Records contained in a dataset:
☆ ☆ ☆ ☆

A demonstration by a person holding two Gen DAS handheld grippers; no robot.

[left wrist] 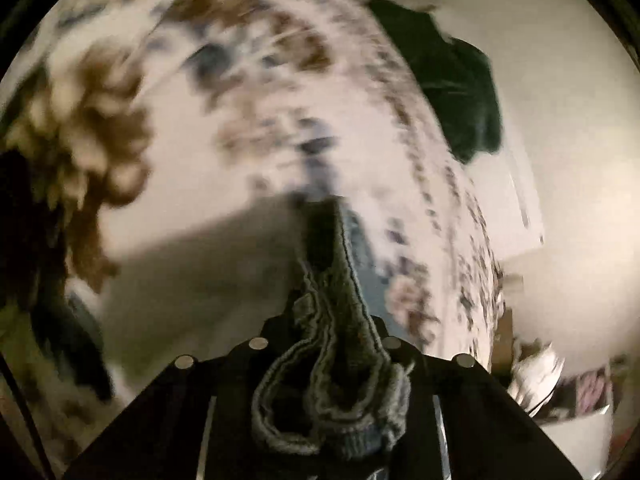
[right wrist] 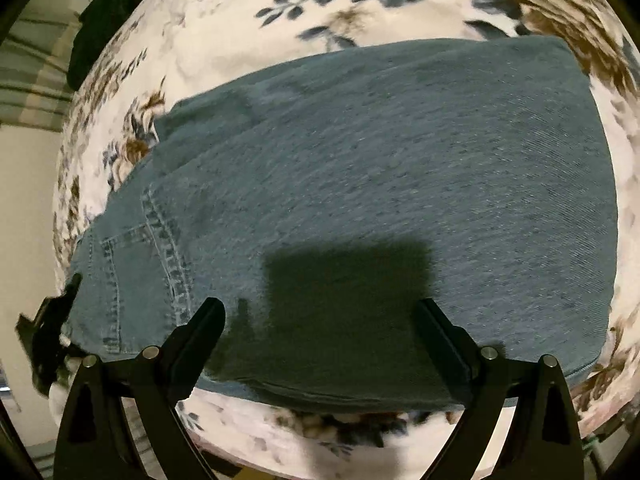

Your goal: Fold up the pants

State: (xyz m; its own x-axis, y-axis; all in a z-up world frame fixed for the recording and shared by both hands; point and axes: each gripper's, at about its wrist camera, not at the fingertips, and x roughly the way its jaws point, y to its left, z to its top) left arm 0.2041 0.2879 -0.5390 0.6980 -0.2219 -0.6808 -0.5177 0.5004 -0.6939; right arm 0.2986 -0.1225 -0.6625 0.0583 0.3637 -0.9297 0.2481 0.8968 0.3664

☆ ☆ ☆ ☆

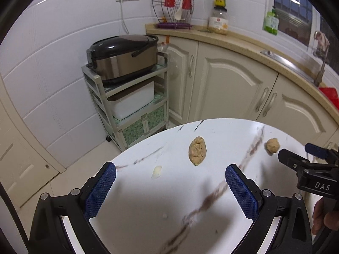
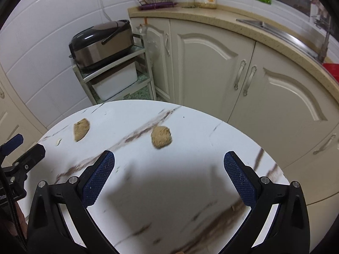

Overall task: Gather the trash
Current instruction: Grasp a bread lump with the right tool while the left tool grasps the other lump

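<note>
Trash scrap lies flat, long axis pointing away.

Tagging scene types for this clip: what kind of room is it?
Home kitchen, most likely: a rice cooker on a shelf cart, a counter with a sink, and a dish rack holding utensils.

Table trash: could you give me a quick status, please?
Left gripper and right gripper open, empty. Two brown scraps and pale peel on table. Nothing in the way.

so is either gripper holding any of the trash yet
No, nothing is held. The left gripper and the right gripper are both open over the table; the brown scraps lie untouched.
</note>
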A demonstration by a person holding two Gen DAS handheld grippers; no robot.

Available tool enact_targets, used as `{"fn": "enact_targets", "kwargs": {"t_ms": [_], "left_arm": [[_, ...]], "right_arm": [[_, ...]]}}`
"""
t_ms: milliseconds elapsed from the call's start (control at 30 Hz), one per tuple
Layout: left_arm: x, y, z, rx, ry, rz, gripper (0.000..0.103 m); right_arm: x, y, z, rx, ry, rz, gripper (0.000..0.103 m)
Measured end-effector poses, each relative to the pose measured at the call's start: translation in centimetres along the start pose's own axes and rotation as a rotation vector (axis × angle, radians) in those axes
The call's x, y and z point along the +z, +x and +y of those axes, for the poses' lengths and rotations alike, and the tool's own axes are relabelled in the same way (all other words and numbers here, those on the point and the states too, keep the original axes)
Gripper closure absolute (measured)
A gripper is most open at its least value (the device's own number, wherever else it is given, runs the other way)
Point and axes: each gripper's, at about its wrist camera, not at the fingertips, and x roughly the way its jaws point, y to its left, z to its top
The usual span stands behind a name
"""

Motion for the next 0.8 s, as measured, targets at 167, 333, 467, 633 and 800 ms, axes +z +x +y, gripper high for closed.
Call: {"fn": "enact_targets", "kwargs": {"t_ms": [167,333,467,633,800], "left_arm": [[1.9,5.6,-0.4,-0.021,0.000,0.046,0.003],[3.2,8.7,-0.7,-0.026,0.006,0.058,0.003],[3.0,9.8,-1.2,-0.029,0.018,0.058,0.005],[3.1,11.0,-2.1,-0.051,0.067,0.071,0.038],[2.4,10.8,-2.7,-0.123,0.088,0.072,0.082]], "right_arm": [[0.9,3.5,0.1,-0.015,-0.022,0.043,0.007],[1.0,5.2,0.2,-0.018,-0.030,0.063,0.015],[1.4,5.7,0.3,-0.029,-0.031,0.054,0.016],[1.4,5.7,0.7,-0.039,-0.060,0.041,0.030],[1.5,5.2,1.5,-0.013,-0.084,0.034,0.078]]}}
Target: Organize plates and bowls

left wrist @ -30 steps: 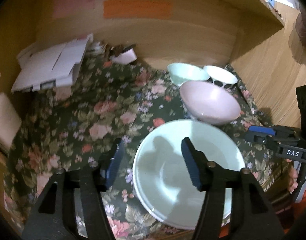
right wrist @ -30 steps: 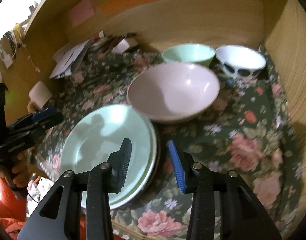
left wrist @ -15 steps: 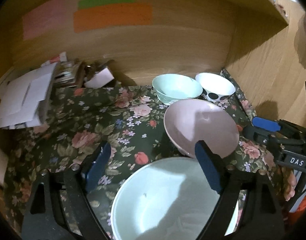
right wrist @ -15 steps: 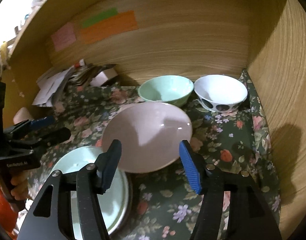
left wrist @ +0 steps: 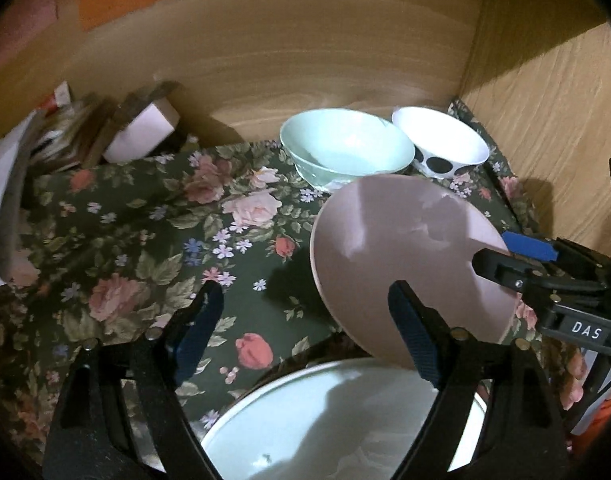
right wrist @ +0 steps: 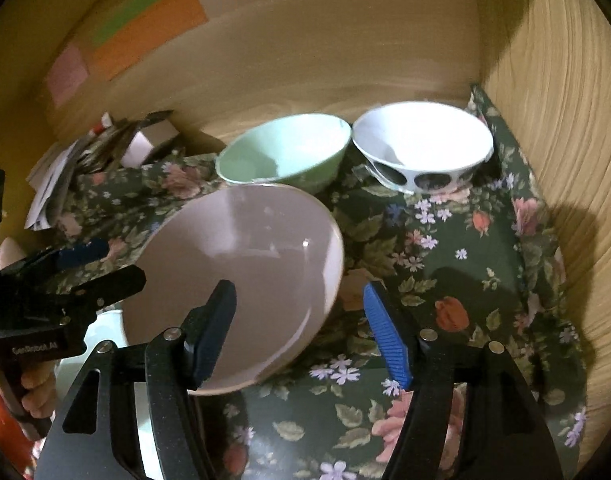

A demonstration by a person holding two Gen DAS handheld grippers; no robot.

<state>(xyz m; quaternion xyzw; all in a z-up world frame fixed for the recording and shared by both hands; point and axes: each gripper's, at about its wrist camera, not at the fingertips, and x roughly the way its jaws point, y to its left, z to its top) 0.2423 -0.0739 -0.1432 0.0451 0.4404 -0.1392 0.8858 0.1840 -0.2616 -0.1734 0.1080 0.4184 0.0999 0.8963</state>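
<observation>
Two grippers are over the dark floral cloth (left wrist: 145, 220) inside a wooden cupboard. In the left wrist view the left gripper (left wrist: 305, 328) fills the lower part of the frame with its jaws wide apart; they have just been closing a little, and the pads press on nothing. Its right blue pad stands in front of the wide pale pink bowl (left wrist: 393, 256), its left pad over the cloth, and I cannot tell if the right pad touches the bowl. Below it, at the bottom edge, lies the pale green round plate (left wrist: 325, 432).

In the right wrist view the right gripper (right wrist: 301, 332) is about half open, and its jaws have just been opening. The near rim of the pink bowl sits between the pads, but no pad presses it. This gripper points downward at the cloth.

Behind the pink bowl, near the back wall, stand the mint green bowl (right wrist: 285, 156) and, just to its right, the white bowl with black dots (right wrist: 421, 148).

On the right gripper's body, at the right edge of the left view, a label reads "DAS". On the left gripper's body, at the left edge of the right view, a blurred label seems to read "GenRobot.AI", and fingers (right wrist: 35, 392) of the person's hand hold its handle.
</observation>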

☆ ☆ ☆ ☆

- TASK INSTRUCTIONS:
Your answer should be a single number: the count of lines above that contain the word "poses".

- WRITTEN RESPONSE:
2